Jésus Se tourne vers Vassula - un rien ! - ne montre-t-Il pas à ses prêtres et à ses fidèles combien il leur est devenu urgent, à travers Sa messagère, de comprendre la manière dont l’Eglise doit combattre ? Or Vassula n’est qu’un faible instrument. Ce que le Christ demande à Ses prêtres, n’est-ce pas d’accueillir ce faible instrument qu’Il a choisi, avec amour, bienveillance et compassion, et de prendre en considération le message d’espérance, de paix et d’amour que le faible instrument véhicule avec lui ? Comme Il l’a toujours fait, Dieu fera le reste.

N’est-ce pas déjà une simple fille qu’Il avait envoyé au petit roi de Bourges, lorsque les Godons occupaient la France ? « Vous comparez Vassula à Jeanne d’Arc ! Vous perdez le sens de la mesure ! Il faut raison garder, Monsieur l’audacieux. - Je compare, frère (ou soeur), deux situations désespérées et deux remèdes donnés par Dieu proportionnellement aux besoins et qui apportaient guérison. L’un a été pris ; l’autre ne l’a pas encore été : à vous d’en mesurer les conséquences présentes et à venir. »

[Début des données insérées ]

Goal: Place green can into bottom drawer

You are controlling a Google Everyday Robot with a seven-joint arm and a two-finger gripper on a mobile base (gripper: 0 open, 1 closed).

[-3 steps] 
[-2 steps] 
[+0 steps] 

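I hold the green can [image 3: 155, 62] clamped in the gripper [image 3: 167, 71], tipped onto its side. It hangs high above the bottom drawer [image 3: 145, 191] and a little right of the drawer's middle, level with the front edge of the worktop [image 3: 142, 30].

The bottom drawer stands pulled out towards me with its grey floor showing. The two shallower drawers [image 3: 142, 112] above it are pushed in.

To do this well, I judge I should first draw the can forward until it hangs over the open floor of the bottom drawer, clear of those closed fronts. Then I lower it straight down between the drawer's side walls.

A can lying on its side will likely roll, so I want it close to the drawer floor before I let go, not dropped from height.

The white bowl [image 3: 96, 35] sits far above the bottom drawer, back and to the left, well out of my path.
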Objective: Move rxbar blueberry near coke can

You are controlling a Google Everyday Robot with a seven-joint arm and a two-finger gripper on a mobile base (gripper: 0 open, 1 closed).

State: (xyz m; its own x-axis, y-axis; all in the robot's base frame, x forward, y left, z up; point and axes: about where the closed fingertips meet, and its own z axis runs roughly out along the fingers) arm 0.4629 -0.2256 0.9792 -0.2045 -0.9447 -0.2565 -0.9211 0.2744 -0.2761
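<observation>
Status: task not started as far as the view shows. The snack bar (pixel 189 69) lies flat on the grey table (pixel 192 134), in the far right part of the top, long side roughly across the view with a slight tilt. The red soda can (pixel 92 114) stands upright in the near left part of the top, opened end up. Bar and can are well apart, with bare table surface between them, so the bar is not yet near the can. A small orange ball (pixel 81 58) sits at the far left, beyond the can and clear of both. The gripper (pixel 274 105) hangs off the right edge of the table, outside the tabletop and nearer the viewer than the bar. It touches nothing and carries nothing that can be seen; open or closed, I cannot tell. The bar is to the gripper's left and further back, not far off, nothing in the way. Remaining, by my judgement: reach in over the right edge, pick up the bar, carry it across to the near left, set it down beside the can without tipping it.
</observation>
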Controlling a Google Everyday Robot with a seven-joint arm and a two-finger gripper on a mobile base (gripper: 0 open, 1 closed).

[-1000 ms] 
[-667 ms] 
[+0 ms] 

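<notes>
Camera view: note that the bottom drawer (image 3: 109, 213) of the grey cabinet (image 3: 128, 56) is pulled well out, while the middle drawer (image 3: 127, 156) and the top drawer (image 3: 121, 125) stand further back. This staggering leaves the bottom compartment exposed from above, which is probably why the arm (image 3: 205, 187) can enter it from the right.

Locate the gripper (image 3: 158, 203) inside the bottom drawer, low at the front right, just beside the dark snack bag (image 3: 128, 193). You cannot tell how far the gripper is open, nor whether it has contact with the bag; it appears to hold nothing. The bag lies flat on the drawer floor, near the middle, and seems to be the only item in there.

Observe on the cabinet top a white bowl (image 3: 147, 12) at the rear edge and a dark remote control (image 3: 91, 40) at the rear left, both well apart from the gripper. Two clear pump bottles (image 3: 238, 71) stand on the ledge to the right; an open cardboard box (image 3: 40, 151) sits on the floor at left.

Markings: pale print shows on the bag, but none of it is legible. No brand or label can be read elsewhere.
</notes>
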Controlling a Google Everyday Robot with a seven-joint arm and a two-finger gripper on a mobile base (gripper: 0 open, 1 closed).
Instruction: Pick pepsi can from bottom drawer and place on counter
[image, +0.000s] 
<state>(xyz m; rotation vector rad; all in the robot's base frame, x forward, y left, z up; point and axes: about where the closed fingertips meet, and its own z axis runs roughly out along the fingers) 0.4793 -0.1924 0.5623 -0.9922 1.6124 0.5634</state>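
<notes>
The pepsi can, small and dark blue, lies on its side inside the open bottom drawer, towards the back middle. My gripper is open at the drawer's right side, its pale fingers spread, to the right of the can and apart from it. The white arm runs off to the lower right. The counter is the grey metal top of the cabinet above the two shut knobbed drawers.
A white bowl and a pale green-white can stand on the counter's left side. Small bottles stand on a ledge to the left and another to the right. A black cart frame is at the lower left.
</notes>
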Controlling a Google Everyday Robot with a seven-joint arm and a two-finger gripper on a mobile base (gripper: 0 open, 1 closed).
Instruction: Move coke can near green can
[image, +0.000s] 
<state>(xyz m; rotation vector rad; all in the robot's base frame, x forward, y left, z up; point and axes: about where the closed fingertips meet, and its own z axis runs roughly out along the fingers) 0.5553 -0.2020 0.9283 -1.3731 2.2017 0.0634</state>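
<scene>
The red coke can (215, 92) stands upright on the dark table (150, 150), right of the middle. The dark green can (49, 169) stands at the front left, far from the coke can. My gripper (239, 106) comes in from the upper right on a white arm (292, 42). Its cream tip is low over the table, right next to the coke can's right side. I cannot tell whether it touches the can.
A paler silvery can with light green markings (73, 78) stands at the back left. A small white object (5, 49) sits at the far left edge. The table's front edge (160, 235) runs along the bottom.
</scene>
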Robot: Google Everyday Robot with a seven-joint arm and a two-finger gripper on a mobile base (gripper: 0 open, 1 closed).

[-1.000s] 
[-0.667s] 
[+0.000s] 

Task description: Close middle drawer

N’est-ce pas cela aussi perdre "le langage de Dieu" : ne plus reconnaître Sa Voix, partant, ne plus répondre à Son Appel ? Le petit roi de Bourges, parce qu’il avait cru, sauva et son trône et la France. Jeanne, en rançon, fut sacrifiée. Mais cela est une autre histoire. Quant à l’histoire de Vassula, elle n’est pas finie au moment où nous écrivons ce livre.